乔广澜不容置疑地说:“你吃这碗,把你那碗给我。”
没等方rr动手,杜明舟突然一伸手,把那碗面端到了自己面前,喝了口汤,冲乔广澜笑了笑,才递给他。
乔广澜:“你……”
方rr忽然笑了:“明舟哥,我说你当初怎么警告我不要打乔医生的主意,原来是你自己看上人家了。刚才我一坐下,你就立刻在我旁边坐了,不是想挨着我,是怕我突然发狂动手,所以要挡在乔医生前面,是吗?”
乔广澜还真没想那么多,被她说的一阵愕然,耳边却清清楚楚地听杜明舟回答:“你知道就好。”

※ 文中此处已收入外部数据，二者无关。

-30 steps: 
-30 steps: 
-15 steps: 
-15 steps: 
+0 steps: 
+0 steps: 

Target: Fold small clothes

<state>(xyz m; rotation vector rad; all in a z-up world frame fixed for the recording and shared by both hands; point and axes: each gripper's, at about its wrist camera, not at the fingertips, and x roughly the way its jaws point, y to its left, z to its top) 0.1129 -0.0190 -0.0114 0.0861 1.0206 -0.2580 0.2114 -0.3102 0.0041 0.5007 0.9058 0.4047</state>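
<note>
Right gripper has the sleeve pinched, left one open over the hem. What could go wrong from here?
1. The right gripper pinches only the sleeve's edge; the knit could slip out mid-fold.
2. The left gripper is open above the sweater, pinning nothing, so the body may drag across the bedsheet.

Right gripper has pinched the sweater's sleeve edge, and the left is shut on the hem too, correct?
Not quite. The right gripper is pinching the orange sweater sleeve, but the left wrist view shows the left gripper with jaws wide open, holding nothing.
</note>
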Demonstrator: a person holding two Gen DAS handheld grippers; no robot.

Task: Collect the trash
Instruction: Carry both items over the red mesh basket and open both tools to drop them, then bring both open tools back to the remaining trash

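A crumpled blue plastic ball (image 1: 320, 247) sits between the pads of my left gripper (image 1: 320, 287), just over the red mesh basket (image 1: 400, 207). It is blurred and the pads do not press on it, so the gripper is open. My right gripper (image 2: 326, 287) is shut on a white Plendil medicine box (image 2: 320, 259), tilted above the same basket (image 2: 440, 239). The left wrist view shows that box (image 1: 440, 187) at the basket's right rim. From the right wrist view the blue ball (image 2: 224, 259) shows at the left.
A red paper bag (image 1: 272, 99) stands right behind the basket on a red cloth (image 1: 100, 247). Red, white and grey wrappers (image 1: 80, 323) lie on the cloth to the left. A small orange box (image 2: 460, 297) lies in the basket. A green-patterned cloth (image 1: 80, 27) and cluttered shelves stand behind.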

方rr吃了两口面,耸耸肩:“这天底下我唯一不敢惹的就是明舟哥你了,好吧,我说。乔医生猜的都对,乔佳兴的血是我让黄静从他那里偷的,但下诅咒的人是我;吴钦察觉到了我在背后指使黄静,并且设赌局故意让乔佳兴输钱,但我没想到乔佳兴的很多钱是从他那里弄来的,吴钦约我见面警告我,说僵了甚至还要动手,那我为了正当防卫,当然要反击。”
方rr的唇边噙起一抹冷笑:“当时我被他推了一把,摔在地上,手边正好砸下来一个相框,我就顺手抓起来,朝着他扔过去,结果也不知道怎么回事,他见到那东西就像见了鬼一样,拼命地叫,然后就把自己锁在卫生间里面不出来了,我就走了,至于后面发生了什么,说真的,我不知道。”
她不知道,乔广澜倒是已经知道了,吴钦看见的,一定是真正死去的原主身上的怨念,然后被那怨念造成的幻觉驱使自杀,其实说到底还是因为他自己太过心虚造成的,谁都不能怪。